**Problem:**
Could you retype, exactly and with no pictures, only the lines from the first line of the records below through the line that contains "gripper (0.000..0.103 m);"?
···
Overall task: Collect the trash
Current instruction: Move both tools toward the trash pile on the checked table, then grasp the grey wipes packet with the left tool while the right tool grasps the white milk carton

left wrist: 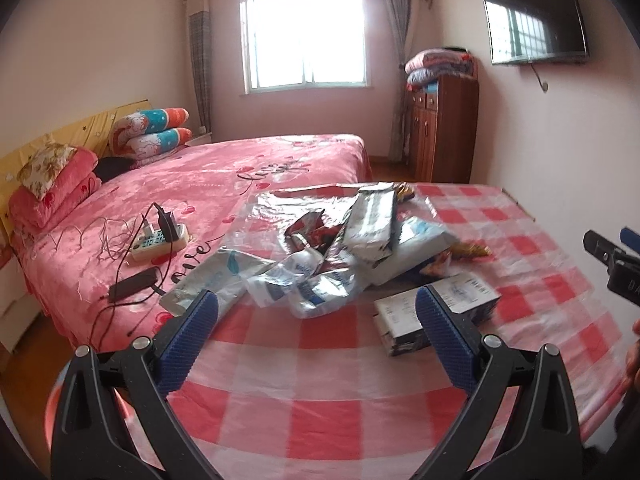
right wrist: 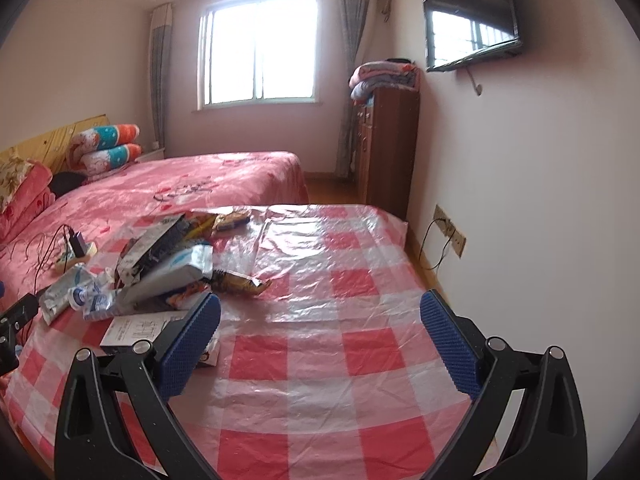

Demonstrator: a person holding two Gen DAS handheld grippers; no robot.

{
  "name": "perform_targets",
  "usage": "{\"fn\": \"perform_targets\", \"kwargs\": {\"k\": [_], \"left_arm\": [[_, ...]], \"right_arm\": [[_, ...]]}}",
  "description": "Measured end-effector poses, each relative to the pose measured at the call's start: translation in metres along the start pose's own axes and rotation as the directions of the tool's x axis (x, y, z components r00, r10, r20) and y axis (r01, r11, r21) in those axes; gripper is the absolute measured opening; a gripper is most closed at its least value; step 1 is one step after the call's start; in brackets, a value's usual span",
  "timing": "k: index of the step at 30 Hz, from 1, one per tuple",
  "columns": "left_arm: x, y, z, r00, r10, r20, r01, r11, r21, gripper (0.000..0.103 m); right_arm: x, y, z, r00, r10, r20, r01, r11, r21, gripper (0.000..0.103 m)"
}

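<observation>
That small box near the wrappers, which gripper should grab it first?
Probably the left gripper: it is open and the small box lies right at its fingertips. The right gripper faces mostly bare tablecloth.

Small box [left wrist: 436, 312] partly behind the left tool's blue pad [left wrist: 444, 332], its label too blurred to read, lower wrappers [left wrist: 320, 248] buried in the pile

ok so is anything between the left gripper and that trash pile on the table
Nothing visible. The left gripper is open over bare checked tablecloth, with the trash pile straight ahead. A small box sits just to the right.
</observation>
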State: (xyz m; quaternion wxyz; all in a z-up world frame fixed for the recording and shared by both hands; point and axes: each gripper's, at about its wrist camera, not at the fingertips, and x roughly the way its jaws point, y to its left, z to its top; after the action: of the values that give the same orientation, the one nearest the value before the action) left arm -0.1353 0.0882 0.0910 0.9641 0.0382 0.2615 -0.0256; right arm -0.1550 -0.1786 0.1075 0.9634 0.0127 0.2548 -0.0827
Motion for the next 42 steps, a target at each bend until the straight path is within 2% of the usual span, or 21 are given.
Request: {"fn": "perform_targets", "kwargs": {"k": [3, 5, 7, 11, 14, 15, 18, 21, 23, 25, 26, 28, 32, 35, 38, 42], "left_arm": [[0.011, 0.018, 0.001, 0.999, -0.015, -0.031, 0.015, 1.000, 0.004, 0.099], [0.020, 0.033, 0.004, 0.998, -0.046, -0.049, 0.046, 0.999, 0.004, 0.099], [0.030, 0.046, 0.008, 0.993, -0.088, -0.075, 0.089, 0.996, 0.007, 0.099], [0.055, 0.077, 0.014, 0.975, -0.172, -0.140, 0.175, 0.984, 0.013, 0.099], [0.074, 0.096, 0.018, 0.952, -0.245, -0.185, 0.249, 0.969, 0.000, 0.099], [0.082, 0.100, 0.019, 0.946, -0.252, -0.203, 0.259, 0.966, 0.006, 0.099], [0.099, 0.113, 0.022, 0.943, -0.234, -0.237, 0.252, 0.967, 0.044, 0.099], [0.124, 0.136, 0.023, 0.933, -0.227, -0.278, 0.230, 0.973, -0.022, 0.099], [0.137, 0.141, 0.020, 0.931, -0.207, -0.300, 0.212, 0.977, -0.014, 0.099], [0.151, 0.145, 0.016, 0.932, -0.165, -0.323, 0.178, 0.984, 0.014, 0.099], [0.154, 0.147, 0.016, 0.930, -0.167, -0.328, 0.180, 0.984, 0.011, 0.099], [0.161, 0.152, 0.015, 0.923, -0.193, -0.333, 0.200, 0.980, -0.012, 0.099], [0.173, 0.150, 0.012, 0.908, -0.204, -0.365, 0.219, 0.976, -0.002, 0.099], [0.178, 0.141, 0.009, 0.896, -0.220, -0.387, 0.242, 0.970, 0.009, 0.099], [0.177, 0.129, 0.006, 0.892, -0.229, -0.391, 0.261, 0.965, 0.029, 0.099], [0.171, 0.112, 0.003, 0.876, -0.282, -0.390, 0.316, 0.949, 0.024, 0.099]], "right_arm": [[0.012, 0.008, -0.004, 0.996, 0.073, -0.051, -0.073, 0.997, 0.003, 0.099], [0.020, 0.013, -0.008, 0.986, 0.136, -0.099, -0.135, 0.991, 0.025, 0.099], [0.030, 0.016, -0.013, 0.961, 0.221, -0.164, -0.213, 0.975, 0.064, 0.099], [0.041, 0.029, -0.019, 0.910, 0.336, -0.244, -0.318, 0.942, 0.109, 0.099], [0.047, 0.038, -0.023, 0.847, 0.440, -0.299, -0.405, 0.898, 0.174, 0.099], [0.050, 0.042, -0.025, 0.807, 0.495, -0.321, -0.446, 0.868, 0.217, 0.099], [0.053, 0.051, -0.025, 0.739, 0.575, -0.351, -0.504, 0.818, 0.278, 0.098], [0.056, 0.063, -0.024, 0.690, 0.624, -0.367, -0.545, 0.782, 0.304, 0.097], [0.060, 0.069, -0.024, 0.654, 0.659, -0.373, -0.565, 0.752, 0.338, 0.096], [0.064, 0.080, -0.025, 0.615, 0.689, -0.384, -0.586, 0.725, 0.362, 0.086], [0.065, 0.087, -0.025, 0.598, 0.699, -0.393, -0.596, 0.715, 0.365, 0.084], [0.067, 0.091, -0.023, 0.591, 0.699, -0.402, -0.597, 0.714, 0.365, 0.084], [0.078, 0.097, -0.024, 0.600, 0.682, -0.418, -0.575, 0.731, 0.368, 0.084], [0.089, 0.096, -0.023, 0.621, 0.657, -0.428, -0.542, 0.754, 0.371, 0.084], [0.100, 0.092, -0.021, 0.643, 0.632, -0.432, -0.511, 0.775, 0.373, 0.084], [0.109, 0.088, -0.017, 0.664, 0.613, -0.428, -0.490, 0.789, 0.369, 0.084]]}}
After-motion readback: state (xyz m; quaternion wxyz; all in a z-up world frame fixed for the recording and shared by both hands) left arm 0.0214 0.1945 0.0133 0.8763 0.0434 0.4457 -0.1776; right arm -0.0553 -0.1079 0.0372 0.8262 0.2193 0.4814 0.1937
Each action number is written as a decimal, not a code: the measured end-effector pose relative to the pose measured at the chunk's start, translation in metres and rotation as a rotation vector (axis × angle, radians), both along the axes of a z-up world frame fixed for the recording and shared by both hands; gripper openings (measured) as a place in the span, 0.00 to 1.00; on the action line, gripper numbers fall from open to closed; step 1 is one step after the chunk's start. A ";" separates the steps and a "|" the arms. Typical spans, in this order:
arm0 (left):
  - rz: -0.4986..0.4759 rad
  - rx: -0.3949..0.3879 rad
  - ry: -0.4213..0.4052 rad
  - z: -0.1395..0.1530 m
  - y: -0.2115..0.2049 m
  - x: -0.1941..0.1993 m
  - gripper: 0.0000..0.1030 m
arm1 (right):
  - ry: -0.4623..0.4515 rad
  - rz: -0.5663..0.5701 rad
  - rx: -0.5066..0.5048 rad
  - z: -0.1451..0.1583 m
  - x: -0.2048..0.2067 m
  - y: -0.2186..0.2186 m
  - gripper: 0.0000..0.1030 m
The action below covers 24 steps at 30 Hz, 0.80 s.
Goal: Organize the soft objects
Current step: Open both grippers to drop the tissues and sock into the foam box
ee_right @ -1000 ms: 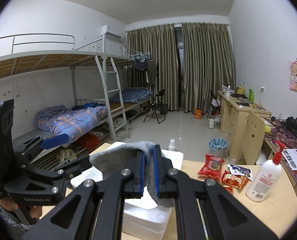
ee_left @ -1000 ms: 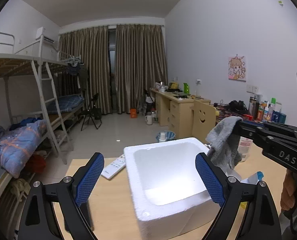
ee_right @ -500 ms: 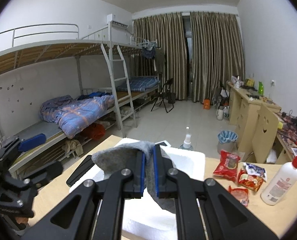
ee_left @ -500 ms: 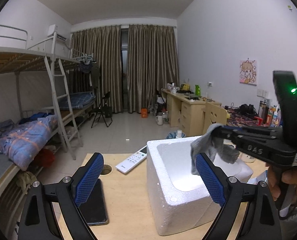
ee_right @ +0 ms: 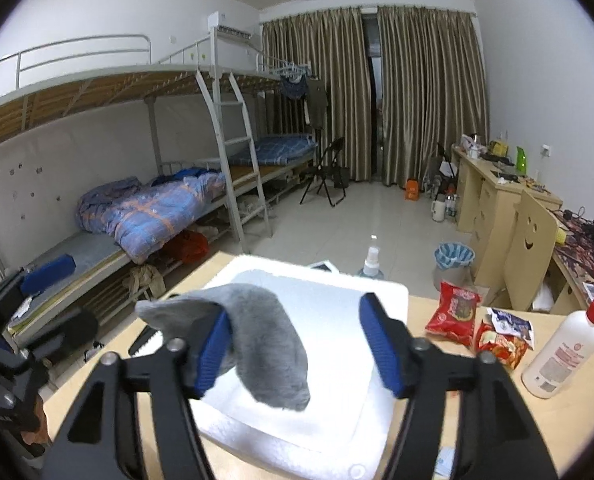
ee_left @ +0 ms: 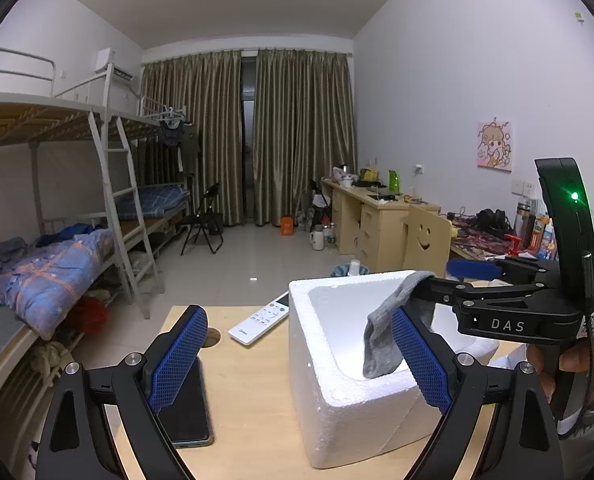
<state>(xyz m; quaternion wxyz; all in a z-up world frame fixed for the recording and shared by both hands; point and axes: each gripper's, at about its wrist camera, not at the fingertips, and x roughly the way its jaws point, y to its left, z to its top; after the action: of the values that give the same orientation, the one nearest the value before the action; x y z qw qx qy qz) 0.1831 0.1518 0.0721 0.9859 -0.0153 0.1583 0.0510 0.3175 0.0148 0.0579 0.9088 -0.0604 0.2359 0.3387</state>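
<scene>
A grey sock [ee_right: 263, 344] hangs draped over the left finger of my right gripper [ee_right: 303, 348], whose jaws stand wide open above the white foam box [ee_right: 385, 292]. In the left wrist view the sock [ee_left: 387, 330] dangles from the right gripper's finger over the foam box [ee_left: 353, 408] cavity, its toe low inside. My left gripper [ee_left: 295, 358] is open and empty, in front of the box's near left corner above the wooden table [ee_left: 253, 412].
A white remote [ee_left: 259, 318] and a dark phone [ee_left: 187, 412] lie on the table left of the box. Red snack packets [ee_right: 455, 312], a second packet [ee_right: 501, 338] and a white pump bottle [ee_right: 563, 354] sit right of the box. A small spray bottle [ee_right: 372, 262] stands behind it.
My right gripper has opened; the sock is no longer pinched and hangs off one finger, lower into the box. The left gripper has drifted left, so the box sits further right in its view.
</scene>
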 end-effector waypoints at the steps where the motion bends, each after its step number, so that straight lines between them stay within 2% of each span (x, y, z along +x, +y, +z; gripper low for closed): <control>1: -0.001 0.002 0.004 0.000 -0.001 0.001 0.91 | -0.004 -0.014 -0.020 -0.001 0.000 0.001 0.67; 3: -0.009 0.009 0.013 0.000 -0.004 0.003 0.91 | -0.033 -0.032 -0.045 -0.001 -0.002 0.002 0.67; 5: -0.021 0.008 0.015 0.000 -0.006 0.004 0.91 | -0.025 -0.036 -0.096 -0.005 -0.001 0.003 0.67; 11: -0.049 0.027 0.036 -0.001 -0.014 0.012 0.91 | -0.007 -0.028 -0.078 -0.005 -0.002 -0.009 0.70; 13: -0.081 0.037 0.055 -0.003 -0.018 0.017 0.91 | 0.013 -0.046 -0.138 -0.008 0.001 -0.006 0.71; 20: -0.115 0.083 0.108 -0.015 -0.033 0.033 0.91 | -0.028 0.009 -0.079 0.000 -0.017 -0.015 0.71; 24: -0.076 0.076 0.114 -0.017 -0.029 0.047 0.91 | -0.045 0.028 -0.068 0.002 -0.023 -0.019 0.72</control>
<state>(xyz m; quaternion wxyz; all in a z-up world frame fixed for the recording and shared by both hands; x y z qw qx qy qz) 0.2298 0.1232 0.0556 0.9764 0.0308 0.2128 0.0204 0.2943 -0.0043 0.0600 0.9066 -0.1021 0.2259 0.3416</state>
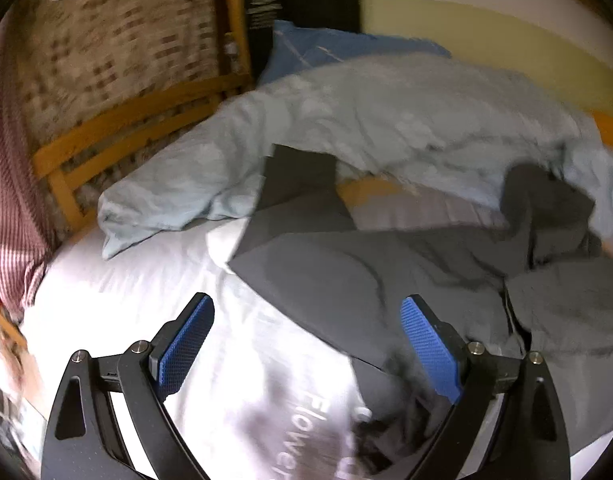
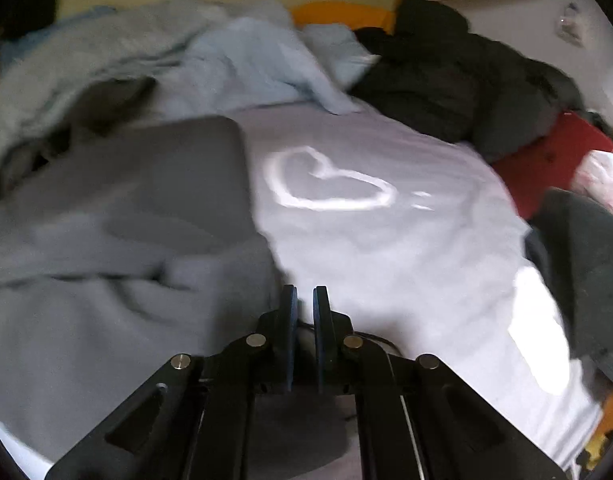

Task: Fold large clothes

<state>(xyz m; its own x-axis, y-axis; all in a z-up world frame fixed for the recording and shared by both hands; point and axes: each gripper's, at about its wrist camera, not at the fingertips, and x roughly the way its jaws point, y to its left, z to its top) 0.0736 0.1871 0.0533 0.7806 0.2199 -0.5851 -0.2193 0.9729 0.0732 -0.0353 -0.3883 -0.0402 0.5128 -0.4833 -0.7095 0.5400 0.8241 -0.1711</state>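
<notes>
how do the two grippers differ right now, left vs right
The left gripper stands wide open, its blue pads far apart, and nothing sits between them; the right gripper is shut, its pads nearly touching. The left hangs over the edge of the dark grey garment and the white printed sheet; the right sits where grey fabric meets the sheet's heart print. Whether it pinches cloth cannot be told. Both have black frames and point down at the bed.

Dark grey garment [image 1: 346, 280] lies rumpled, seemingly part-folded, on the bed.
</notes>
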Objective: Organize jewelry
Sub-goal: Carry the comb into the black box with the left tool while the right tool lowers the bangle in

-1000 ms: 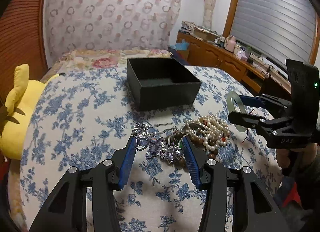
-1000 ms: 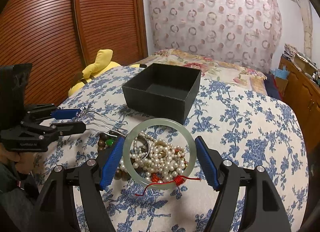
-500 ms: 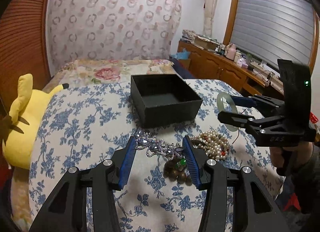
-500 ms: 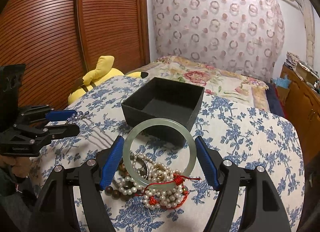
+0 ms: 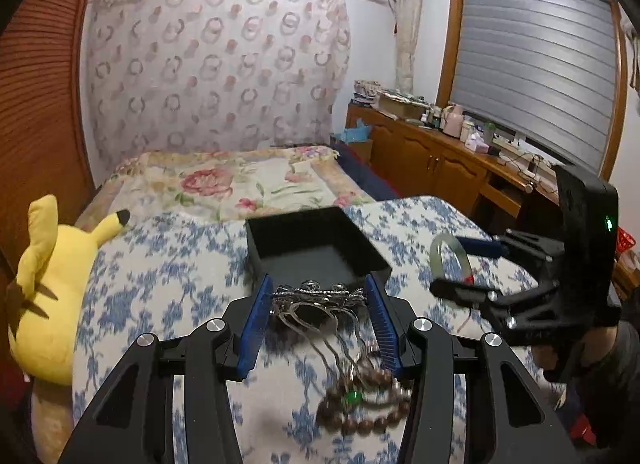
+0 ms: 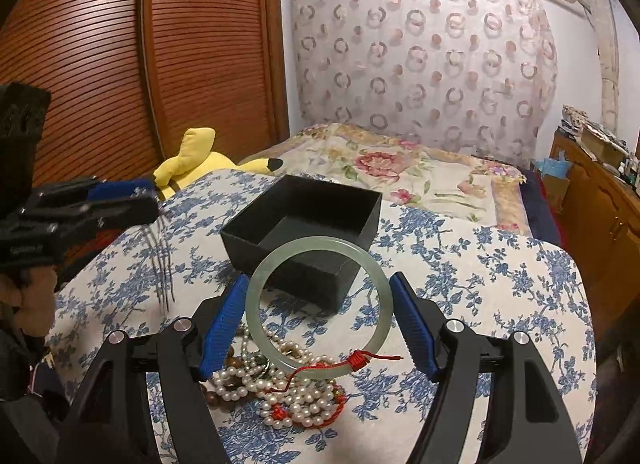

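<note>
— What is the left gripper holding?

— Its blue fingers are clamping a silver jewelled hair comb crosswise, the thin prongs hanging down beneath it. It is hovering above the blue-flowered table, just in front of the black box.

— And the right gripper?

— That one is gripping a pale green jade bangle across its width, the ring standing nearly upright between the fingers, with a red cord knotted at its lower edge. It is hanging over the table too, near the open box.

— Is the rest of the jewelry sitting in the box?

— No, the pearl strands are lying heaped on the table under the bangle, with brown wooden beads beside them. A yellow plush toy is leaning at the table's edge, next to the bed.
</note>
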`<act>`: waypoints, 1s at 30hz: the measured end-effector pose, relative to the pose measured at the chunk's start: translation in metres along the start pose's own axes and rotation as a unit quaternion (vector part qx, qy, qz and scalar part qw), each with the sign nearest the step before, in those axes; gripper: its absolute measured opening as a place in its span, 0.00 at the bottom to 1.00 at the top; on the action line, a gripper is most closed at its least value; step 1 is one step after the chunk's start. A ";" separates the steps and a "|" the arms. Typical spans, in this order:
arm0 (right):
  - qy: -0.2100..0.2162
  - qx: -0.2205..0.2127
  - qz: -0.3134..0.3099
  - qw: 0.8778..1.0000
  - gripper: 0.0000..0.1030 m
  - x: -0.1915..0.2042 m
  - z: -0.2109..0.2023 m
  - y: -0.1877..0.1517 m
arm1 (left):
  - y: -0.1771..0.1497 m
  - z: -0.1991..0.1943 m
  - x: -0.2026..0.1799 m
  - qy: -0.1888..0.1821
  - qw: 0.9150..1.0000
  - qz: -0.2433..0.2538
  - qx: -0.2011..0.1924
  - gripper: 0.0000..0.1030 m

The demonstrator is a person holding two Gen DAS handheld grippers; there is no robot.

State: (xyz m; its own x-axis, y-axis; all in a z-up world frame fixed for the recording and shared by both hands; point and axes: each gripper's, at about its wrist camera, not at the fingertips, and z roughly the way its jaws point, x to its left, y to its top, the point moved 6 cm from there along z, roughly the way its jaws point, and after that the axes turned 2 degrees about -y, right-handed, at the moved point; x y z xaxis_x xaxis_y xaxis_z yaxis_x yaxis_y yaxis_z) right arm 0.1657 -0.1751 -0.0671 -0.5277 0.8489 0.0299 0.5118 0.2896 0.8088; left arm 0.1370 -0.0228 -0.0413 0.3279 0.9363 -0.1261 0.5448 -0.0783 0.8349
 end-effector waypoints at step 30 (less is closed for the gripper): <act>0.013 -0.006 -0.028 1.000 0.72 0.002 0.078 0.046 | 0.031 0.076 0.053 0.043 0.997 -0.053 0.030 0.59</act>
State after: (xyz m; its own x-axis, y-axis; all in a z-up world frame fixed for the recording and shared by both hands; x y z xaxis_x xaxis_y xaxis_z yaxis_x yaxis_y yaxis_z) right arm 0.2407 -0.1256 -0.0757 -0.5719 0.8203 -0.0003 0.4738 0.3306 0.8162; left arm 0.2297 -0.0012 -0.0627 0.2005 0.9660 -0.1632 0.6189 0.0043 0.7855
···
**Exercise result:**
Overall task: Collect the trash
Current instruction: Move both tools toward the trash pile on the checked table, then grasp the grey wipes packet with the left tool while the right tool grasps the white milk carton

left wrist: 
right wrist: 

Demonstrator: a person holding two Gen DAS handheld grippers; no robot.

{
  "name": "perform_targets",
  "usage": "{\"fn\": \"perform_targets\", \"kwargs\": {\"k\": [_], \"left_arm\": [[_, ...]], \"right_arm\": [[_, ...]]}}",
  "description": "Measured end-effector poses, each relative to the pose measured at the call's start: translation in metres along the start pose's own axes and rotation as the directions of the tool's x axis (x, y, z components r00, r10, r20) and y axis (r01, r11, r21) in those axes; gripper is the absolute measured opening; a gripper is most closed at its least value; step 1 is one step after the call's start; in brackets, a value's usual span",
  "timing": "k: index of the step at 30 Hz, from 1, one per tuple",
  "columns": "left_arm: x, y, z, r00, r10, r20, r01, r11, r21, gripper (0.000..0.103 m); right_arm: x, y, z, r00, r10, r20, r01, r11, r21, gripper (0.000..0.103 m)"

This response contains the complete answer.